*The problem*: Without omission or alteration, write out all of the data.

_ _ _

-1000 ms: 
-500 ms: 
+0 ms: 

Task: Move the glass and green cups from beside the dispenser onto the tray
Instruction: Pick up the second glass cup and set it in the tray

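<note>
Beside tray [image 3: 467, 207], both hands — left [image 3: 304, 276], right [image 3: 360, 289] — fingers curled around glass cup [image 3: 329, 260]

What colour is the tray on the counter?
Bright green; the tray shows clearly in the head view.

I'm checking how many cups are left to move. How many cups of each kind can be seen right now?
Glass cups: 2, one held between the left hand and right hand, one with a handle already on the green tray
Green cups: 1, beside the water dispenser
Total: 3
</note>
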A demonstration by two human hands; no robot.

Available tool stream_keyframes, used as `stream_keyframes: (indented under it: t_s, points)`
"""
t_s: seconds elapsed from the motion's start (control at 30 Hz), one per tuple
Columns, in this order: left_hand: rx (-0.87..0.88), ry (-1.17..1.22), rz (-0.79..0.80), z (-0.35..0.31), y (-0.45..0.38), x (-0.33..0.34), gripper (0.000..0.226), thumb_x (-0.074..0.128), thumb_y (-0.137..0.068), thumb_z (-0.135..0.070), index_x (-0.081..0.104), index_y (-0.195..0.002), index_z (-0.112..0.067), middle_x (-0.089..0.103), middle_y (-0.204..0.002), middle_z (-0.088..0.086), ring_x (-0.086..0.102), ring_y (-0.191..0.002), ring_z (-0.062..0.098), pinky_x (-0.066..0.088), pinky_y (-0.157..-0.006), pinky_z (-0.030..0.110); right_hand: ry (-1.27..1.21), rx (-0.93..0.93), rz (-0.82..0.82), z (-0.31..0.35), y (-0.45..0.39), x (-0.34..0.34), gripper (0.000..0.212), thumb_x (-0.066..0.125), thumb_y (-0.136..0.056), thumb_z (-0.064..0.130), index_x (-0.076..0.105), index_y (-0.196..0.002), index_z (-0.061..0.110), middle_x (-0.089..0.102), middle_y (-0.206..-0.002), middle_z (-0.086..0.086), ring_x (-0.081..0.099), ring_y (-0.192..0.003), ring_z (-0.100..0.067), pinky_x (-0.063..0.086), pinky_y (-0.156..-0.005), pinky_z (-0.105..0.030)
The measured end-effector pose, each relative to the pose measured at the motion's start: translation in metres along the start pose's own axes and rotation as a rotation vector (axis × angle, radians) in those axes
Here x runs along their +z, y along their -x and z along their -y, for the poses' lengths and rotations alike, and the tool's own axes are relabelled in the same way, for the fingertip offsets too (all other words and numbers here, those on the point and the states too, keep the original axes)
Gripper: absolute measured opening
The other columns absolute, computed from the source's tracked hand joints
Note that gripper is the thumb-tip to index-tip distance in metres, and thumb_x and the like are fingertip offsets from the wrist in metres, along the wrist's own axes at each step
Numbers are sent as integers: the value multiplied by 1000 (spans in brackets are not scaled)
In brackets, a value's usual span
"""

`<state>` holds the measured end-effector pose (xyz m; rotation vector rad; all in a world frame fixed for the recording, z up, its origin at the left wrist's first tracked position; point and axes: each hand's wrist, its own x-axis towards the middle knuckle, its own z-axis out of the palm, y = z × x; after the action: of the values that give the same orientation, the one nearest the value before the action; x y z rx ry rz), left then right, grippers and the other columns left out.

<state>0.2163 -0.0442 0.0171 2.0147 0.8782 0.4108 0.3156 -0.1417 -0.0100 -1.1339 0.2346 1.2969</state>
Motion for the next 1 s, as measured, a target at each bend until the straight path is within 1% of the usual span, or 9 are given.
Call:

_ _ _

*Answer to the exercise*:
-1000 ms: 
-500 ms: 
+0 ms: 

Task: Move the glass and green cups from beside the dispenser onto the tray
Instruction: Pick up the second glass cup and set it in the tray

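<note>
Beside tray [image 3: 467, 207], both hands — left [image 3: 304, 276], right [image 3: 360, 289] — fingers curled around glass cup [image 3: 329, 260]

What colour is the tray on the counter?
Bright green; the tray shows clearly in the head view.

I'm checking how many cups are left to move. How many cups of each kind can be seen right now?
Glass cups: 2, one held between the left hand and right hand, one with a handle already on the green tray
Green cups: 1, beside the water dispenser
Total: 3
</note>
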A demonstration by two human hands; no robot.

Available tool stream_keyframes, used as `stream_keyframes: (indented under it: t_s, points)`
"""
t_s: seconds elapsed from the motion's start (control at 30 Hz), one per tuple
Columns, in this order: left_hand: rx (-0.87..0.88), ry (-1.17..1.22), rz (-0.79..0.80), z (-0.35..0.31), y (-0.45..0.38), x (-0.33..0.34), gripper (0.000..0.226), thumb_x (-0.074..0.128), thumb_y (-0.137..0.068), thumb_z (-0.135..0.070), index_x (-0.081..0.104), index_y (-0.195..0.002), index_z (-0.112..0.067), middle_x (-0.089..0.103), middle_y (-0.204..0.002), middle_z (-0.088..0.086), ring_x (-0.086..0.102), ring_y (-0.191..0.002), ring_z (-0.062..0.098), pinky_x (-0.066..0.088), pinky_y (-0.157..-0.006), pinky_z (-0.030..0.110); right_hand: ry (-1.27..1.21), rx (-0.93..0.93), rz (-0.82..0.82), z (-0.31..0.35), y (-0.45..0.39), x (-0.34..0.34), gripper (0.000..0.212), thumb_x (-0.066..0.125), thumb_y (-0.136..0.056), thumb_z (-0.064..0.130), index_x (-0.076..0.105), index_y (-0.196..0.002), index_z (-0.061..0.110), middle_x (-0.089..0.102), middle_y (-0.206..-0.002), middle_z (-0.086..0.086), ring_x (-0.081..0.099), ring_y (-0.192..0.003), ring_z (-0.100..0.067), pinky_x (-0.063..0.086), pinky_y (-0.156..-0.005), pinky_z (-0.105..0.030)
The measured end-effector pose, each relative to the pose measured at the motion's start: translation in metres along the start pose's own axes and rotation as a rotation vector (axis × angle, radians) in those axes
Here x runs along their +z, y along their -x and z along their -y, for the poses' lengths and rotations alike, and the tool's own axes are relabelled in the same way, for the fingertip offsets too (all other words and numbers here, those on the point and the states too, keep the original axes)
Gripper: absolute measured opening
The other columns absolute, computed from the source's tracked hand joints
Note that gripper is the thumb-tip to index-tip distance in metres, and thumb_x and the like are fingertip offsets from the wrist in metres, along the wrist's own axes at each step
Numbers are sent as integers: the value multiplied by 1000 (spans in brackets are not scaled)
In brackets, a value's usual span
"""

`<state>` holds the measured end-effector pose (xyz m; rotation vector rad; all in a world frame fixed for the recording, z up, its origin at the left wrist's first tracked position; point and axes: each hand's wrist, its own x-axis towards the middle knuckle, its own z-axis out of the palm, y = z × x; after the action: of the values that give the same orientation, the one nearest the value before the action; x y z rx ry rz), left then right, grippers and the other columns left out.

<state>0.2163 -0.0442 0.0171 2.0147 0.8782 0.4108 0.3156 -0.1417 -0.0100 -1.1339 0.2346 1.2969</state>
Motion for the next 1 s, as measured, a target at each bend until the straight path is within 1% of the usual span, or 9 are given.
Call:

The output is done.